Crisis-Driven Derivative Litigation: The Importance and Role of the Special Litigation Committee
Litigation Alert
History teaches us that the actions of boards of directors and executive officers come under intense scrutiny during and after times of crisis. As with other modern crises, it is likely there will be a surge of allegations of officer or director misconduct in the preparation for and handling of issues related to the COVID-19 pandemic. Such allegations frequently manifest in shareholder derivative suits rooted in Delaware law. Thus, at a time when so much is beyond our control, it would be wise for companies to revisit the fundamentals of navigating a derivative action, including one important tool: the special litigation committee.

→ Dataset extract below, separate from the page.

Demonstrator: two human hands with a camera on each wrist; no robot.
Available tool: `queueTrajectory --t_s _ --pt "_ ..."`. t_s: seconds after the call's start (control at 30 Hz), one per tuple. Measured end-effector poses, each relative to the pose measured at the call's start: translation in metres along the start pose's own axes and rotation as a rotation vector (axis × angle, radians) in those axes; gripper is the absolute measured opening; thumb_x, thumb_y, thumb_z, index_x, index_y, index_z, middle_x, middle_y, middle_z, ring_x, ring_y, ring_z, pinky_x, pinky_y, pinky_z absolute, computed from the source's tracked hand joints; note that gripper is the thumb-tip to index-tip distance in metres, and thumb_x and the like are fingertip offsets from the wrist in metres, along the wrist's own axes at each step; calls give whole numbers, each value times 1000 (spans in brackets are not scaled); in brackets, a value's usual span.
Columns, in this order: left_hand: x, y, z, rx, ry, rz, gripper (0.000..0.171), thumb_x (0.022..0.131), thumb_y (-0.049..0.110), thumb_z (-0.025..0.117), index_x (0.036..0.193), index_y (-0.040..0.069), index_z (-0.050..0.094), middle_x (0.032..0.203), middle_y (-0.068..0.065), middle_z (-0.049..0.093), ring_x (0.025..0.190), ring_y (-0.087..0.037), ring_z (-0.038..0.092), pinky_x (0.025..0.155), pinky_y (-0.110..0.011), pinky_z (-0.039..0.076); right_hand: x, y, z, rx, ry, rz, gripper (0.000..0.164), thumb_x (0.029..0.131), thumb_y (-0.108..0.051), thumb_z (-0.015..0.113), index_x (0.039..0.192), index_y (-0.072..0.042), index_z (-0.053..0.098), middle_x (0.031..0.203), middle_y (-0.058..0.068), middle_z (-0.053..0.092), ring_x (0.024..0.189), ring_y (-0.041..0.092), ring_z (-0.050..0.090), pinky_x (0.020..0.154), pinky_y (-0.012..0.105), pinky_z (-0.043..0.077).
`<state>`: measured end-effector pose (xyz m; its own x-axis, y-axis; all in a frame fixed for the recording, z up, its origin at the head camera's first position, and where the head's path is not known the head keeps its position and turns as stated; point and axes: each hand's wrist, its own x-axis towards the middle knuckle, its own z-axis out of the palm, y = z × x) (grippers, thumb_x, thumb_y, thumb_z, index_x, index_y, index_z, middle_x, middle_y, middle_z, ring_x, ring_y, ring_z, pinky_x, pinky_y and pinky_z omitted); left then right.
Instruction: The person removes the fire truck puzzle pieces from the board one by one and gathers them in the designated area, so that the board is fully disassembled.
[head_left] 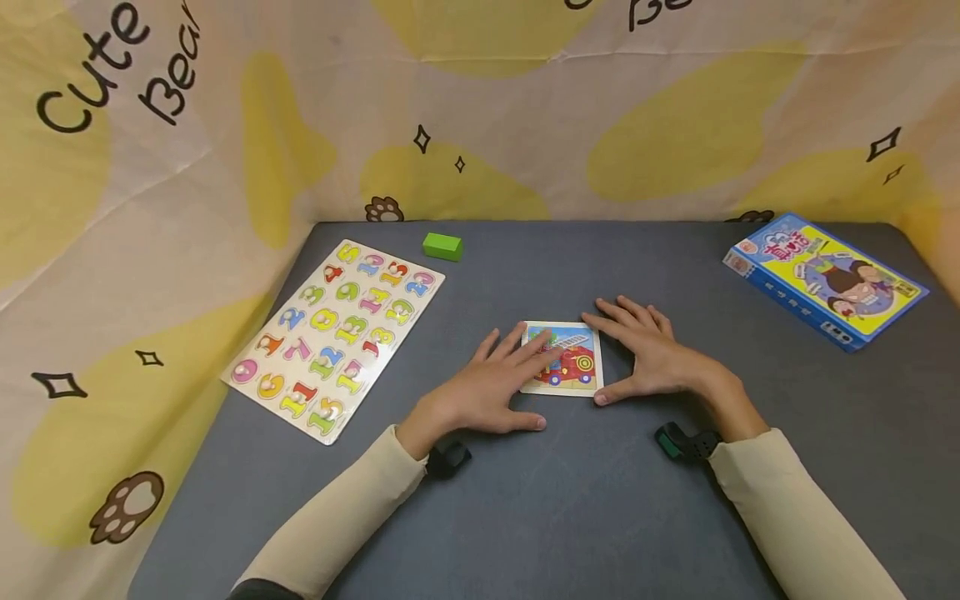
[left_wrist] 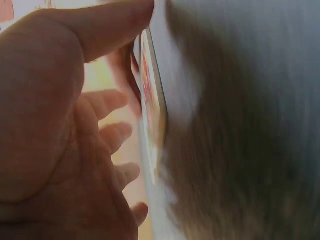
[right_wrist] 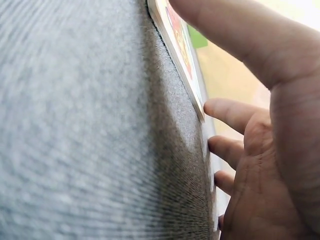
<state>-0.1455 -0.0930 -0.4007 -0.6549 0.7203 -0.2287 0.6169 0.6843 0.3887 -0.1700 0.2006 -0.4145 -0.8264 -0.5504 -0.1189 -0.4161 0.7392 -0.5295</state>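
A small square picture puzzle point(head_left: 581, 360) with a red fire truck on it lies flat on the grey table, its pale edge visible in both wrist views. My left hand point(head_left: 495, 387) reaches over its left part with spread fingers, hiding some of the picture; the thumb points along the table below the lower left corner. On the other side, my right hand point(head_left: 656, 350) arches with the index fingertip at the upper right corner and the thumb point(right_wrist: 220, 30) at the lower right one. Neither hand curls round the puzzle.
To the left lies a white number board point(head_left: 330, 342) with colourful knobbed digits. A green block point(head_left: 442, 247) sits at the back of the table point(head_left: 525, 517). A blue and yellow box point(head_left: 828, 279) stands at the back right, and a patterned cloth point(head_left: 487, 108) hangs behind.
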Motion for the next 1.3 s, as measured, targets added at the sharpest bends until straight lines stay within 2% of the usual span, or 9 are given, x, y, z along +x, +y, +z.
queueTrajectory --t_s 0.1,0.2,0.5,0.63,0.8,0.9,1.0,1.13,1.3 --pt "-3 12 1 30 -39 53 90 94 57 65 165 28 18 174 6 5 161 -26 -6 128 -55 -4 0 1 -1 6 3 -8 109 74 -57 85 161 -18 33 170 16 16 156 47 2 116 75 -3" --pt "-7 18 4 55 -68 69 88 94 57 64 164 25 21 173 7 9 161 -25 -4 128 -54 -3 1 1 -2 19 -3 -4 106 75 -56 85 160 -18 34 171 16 17 156 46 2 116 75 -3" --pt "-7 17 14 79 -61 92 92 93 59 64 165 24 19 173 6 9 161 -25 -6 129 -53 0 2 4 -5 41 -11 18 102 76 -55 85 159 -21 37 171 14 18 157 44 2 116 74 -2" --pt "-8 17 13 85 -62 94 92 93 59 63 165 24 18 173 6 10 161 -25 -6 129 -54 0 5 4 -5 71 44 -7 85 82 -47 82 154 -21 46 167 16 27 155 46 9 114 75 4" --pt "-12 18 12 110 -64 99 92 93 59 63 165 23 18 173 5 11 161 -28 0 128 -55 2 22 2 -8 144 87 -50 52 87 -31 80 135 -20 63 161 19 38 152 46 18 111 75 9" --pt "-14 18 13 112 -59 109 92 94 60 63 165 23 18 173 4 11 161 -28 3 128 -55 4 38 -2 -11 179 60 -66 37 88 -25 80 122 -21 67 160 18 40 151 45 19 111 74 9" --pt "-15 16 15 112 -57 117 93 94 61 62 165 23 17 174 4 9 161 -28 -1 128 -54 5 55 -9 -13 189 14 -88 29 88 -22 80 114 -21 68 161 18 39 151 43 20 111 73 10" --pt "-16 15 17 113 -65 129 96 93 62 62 165 23 13 174 4 5 161 -27 -7 128 -54 4 73 -20 -13 161 -54 -120 24 88 -22 79 110 -22 69 162 18 35 151 42 18 111 70 11" --pt "-15 15 19 108 -80 141 98 92 65 62 166 25 11 174 5 1 161 -27 -9 128 -54 1 85 -31 -14 110 -130 -124 22 89 -21 78 109 -24 68 166 18 27 154 44 7 113 70 7"
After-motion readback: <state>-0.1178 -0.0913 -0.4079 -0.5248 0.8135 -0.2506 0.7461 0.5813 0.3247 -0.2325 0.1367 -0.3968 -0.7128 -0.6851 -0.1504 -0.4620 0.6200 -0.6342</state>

Shareholder plaintiffs in a derivative suit plead a variety of causes of action, including breach of fiduciary duties, corporate waste, usurpation of corporate opportunity, self-dealing, and fraud. Although a derivative suit is brought by one or more shareholders, the claims belong to the corporation. Because the corporation is the true party in interest, the law provides built-in opportunities for the corporation to take control of the claims, manage an investigation, and make decisions regarding what further actions to take, if any. One such opportunity is the ability of a board of directors to appoint a special litigation committee (SLC).
When successfully undertaken, an SLC wrests control of a suit away from the shareholder plaintiffs. The catch is that an SLC must first convince the court that it is independent, disinterested, and has conducted a reasonable investigation in good faith. Thus, the manner and method by which the SLC is composed, conducts its investigation, and presents its findings is crucial to its success.